Lügengeschichten können von einem Helden- oder Opfer Narrativ geprägt sein. Heißt: Dass man etwas erreicht habe, was nicht stimmt. Zum Beispiel, zu Geld gekommen zu sein oder einen Doktortitel erworben zu haben. Bei Opfer-Narrationen hingegen erzählen Betroffene, so Stoffels, dass ihnen etwas Furchtbares widerfahren sei. Beispielsweise der Tod eines Familienmitglieds oder die Erkrankung einer nahestehenden Person. Derartige Lügen zu erkennen sei schwer, weil die Menschen, die an Pseudologia Phantastica erkrankt sind, oftmals suggestiv begabt sind. Psychiater Stoffels erklärt: Sie „können ihre erfundene Identität so glaubwürdig verkaufen, dass ihr ganzes Umfeld ihnen glaubt“.

Wie geht man mit Menschen um, die krankhaft Lügen?

Wie aber mit einer Person umgehen, wenn man vermutet, dass sie einen krankhaften Zwang zum Lügen hat? Stoffels rät dazu, die Betroffenen zu konfrontieren. Jedoch nicht aus einer Emotion heraus, etwa wütend, sondern in Form einer „gut gemeinten Frage“. Die könnte laut dem Experten so aussehen: „Mir ist aufgefallen, dass dies oder jenes nicht stimmt, weshalb erzählst du mir nicht die Wahrheit?“

Man müsse die Betroffenen sozusagen motivieren, professionelle Hilfe zu suchen. „Von den vielen Betroffenen, die mich kontaktiert haben, hat sich kaum jemand aus Eigeninitiative gemeldet, sondern weil ihre Partner oder andere nahestehende Personen das gefordert haben.“ Wie bei anderen psychischen Erkrankungen auch hilft dem Experten zufolge gegen Pseudologia Phantastica eine fachkompetente Therapie. 

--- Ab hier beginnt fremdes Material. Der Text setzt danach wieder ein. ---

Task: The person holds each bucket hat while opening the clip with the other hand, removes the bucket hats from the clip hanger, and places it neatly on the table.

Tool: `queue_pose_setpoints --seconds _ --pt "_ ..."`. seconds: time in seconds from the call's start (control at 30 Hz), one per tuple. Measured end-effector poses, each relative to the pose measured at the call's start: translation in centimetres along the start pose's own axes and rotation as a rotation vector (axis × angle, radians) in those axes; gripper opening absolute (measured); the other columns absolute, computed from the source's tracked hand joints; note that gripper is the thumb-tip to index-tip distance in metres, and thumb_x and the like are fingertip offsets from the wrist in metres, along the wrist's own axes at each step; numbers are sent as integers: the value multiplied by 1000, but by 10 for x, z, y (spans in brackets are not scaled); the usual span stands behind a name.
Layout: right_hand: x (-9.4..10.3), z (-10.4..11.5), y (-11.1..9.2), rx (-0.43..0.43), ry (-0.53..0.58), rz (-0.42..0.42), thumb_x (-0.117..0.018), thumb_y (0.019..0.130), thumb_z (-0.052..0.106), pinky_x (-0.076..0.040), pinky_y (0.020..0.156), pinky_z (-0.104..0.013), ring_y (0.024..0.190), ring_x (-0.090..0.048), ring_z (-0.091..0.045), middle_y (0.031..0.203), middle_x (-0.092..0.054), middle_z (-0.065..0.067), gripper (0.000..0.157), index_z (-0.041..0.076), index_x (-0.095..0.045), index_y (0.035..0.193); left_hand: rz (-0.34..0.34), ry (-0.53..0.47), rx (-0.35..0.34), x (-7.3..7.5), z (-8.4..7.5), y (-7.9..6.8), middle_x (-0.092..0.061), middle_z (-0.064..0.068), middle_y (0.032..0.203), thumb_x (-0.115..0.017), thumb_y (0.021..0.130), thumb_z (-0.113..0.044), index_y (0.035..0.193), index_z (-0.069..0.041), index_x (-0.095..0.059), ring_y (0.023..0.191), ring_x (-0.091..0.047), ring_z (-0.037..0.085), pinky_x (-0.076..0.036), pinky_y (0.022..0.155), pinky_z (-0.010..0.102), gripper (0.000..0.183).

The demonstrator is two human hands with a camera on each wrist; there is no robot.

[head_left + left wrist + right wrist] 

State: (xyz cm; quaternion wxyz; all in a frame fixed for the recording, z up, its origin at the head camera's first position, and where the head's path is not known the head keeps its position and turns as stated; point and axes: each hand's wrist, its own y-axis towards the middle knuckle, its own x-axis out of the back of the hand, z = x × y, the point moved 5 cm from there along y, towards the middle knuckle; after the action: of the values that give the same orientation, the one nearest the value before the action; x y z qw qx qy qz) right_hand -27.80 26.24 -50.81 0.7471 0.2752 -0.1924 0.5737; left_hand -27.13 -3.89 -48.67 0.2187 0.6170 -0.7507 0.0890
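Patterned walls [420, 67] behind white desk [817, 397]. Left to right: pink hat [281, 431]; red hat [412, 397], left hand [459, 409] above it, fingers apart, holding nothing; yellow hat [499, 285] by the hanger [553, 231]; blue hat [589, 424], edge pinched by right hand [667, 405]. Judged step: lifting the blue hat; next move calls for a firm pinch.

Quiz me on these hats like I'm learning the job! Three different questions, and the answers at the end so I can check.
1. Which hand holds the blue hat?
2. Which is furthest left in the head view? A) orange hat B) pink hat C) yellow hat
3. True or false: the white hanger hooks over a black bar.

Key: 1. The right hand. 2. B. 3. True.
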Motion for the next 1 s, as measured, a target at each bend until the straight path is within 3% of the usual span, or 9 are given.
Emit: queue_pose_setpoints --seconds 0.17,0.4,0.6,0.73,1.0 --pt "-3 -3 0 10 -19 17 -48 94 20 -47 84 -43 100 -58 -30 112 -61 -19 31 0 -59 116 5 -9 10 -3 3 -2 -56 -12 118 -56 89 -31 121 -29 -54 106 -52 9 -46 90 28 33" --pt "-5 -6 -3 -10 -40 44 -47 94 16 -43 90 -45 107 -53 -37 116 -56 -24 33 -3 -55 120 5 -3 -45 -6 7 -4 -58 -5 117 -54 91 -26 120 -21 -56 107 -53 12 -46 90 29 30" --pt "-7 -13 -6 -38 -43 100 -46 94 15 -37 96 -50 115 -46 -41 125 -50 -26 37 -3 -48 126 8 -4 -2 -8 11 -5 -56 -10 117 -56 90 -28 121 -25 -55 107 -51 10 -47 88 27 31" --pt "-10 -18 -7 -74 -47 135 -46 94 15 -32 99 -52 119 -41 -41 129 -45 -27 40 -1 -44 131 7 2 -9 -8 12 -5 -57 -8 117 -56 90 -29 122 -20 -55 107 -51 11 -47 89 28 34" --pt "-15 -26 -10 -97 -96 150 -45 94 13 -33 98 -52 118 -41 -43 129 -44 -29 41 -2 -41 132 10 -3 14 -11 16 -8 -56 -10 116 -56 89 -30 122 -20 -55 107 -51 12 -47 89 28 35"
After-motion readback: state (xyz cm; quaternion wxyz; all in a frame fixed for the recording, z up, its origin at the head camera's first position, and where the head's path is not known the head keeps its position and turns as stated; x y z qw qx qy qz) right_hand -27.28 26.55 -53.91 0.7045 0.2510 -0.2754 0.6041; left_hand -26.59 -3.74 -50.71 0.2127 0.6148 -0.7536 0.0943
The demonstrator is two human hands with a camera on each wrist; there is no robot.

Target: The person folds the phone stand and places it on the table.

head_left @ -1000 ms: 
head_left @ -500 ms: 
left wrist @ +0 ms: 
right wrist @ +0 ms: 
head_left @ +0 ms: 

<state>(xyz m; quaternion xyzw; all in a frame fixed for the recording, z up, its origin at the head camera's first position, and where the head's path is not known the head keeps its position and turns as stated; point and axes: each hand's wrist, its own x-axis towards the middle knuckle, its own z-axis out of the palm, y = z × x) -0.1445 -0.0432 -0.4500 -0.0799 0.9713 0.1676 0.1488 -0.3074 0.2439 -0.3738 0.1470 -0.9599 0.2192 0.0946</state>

Der Anspruch sollte allerdings nicht sein, „diese Störung durch eine Therapie vollständig heilen zu können“, so Stoffels. Er sagt, eine Option sei, einen „anderen Umgang mit diesen kreativen Neigungen zu finden“.

Hinweis: Wer sich psychisch belastet fühlt, kann etwa bei der Telefonseelsorge Hilfe finden: Unter der Telefonnummer 0800/1110111 oder 0800/1110222. Alternativ gibt es das Chat-Angebot unter: online.telefonseelsorge.de 

Der Artikel erschien erstmals im April 2023.